Year Round Veg

A day off work and a long drive east across the changing countryside took me to Perch Hill in East Sussex last week, for Sarah Raven’s Year Round Veg course.

Sarah Raven's Kitchen, Garden & Shop at Perch Hill

It was my first visit to this part of the country and to the hub of Sarah Raven’s Kitchen and Garden. The course was held in a room adjacent to the smart shop and spacious greenhouse, which is divided into a productive part, still home to the last tomatoes of the season, and an area to serve refreshments, including a long table that was beautifully dressed for lunch.

Table set for lunch in Sarah Raven's greenhouse at Perch Hill

There were more than a dozen attendees, all with different backgrounds and gardening challenges, whether at home or on the allotment. I couldn’t help but agree as one lady confided in me, over a cup of tea and slice of delicious home-baked brownie, that it was a pleasant surprise to find that everyone had some gardening experience. She had half-anticipated a day surrounded by bored housewives looking for a new hobby, but this was thankfully far from the case as we shared stories from our plots.
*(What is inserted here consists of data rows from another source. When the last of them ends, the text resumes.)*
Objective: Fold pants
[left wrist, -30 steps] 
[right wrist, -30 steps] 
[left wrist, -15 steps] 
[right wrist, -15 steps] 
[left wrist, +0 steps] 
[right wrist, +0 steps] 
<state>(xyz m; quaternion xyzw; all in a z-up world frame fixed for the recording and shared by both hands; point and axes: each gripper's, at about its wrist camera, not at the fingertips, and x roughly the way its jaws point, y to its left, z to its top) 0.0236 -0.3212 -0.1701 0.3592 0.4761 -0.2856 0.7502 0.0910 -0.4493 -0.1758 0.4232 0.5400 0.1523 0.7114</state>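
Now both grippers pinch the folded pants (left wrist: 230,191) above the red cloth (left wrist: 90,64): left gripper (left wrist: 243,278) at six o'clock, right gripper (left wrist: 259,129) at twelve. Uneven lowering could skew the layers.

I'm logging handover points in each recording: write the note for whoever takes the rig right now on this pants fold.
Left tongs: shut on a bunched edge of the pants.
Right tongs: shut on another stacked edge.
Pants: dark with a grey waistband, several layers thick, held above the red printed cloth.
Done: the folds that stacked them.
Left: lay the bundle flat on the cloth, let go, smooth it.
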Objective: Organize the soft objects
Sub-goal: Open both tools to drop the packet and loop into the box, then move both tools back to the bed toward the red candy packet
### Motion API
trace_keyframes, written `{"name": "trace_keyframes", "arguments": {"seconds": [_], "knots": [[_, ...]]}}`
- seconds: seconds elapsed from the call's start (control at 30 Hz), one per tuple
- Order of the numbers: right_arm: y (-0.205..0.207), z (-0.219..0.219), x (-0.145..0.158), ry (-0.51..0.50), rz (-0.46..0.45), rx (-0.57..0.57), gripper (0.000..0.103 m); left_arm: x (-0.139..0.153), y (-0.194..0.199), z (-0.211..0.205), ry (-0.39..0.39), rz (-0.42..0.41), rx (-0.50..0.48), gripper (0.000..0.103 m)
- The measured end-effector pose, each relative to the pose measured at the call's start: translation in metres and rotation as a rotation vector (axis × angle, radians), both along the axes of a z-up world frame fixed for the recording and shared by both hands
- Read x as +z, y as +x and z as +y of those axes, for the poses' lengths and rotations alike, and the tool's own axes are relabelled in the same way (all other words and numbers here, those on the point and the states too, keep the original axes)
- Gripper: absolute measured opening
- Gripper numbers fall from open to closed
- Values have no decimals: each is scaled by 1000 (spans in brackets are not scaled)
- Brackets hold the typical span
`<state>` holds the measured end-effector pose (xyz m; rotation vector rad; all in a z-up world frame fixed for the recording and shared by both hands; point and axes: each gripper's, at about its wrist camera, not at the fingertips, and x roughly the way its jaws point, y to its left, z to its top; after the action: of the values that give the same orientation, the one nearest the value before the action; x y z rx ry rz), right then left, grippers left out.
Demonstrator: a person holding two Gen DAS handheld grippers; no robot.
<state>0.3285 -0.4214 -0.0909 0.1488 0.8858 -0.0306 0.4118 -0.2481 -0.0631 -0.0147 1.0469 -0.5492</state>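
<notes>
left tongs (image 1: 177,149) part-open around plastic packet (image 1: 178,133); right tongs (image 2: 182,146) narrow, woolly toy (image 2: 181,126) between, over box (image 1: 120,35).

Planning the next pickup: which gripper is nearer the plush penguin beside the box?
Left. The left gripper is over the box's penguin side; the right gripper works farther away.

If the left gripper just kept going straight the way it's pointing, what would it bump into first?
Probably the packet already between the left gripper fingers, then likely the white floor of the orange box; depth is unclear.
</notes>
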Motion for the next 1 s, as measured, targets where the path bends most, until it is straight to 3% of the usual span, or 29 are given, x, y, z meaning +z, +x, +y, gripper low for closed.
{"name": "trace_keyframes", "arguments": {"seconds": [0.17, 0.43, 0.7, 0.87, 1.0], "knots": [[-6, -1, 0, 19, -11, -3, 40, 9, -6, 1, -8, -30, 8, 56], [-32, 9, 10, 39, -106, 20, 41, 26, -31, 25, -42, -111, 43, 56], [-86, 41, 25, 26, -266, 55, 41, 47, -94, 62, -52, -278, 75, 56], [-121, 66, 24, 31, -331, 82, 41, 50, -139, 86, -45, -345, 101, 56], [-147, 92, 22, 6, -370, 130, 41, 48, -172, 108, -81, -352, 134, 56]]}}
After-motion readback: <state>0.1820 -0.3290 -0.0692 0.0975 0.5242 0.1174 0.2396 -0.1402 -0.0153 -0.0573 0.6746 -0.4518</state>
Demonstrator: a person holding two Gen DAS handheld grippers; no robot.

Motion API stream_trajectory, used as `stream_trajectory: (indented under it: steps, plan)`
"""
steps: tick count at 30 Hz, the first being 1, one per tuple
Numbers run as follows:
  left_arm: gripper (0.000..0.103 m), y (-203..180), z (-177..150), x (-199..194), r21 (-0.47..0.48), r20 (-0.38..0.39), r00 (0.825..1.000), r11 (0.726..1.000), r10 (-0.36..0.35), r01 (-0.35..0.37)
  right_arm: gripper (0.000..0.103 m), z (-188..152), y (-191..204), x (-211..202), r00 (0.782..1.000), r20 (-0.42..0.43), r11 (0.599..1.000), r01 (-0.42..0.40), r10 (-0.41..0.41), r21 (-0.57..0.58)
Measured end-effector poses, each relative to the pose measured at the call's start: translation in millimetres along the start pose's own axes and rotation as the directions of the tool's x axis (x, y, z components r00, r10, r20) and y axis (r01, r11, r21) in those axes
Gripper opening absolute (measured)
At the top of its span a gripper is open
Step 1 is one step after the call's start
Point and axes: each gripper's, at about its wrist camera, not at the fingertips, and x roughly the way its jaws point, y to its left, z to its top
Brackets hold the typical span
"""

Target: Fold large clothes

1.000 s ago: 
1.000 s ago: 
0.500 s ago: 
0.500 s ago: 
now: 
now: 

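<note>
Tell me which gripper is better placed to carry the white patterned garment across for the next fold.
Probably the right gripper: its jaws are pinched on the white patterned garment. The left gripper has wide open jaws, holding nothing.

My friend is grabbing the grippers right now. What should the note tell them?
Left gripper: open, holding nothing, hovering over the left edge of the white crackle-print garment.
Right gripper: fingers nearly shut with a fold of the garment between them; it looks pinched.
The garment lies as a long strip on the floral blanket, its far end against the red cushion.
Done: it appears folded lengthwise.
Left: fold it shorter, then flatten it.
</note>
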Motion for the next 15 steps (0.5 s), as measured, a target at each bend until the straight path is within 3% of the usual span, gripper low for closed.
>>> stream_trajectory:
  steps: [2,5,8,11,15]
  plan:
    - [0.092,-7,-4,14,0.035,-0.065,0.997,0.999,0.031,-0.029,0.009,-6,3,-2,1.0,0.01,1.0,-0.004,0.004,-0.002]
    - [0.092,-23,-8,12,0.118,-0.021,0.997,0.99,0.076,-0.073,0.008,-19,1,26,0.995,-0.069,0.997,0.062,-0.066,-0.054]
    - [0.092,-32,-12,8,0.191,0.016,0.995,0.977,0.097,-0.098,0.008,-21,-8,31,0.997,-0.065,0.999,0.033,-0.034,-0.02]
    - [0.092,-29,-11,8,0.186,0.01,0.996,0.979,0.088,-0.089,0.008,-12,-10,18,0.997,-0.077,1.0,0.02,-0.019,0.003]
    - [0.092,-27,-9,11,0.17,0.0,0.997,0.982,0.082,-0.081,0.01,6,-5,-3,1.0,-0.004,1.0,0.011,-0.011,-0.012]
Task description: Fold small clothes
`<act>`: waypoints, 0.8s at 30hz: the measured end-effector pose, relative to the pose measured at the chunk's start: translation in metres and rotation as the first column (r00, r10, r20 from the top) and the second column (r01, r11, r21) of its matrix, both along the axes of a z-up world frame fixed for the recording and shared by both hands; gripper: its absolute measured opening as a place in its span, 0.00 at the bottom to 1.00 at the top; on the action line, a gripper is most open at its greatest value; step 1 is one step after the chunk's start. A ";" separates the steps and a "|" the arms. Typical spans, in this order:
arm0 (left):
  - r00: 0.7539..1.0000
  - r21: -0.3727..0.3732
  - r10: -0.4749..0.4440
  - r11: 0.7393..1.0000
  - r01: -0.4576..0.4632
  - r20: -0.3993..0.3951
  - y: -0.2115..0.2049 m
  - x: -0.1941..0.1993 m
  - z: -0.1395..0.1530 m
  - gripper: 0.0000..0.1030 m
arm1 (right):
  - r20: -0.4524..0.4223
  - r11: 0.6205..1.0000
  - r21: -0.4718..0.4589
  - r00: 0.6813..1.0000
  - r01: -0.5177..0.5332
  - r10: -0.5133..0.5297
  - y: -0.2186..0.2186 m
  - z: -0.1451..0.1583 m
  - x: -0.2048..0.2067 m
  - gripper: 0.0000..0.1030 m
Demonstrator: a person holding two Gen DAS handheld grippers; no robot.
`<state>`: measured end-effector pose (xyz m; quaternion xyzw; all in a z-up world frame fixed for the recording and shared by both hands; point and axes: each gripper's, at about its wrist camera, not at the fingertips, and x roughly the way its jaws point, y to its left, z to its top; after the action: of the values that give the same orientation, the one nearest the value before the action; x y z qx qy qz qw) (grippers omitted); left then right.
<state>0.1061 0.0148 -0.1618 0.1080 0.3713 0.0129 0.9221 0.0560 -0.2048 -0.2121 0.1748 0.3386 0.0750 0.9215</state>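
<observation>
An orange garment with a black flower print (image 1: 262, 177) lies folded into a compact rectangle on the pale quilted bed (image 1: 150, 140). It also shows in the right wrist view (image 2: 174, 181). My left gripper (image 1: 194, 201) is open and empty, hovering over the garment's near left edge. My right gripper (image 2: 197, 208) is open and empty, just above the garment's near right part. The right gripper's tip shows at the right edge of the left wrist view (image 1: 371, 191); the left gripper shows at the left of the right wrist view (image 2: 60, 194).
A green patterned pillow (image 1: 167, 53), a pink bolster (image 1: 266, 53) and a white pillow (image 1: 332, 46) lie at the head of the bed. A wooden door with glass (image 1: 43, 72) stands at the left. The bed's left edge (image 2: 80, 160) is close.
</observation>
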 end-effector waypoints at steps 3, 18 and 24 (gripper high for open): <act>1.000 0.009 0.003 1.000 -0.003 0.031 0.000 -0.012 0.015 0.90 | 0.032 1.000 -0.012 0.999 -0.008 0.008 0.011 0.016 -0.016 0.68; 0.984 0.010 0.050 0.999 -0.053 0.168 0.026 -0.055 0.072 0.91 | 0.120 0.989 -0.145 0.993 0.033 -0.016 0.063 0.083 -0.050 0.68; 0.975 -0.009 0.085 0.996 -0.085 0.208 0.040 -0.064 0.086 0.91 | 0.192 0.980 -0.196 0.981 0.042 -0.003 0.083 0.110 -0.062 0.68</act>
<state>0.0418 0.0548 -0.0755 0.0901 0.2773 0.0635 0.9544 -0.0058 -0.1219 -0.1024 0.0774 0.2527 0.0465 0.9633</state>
In the greenhouse at Perch Hill

The course itself was enthusiastically delivered by Sarah, who began by discussing her methods and criteria for assessing different vegetables as to their garden-worthiness. We nibbled at a range of different salad leaves and herbs, and discussed their merits along with other crops. The sessions were all interactive and informal, accompanied by a comprehensive set of notes to complement anything we chose to scribble ourselves, and often illustrated by vivid slides; many recognisable as the work of Jonathan Buckley, Sarah’s frequent collaborator.

Collection of pot plants in Sarah Raven's greenhouse

Lunch was a two-course feast of delicious freshly prepared produce from the garden: a flavoursome chickpea and kale curry, accompanied by a quinoa and bulgur wheat salad which glistened with pomegranate seeds, a cucumber raita and fresh mixed salad leaves. There were jugs of homemade quince or elderflower cordial to savour, followed by a dessert of baked apple slices and blackberries topped with cointreau-laced cream. A veritable feast, indeed.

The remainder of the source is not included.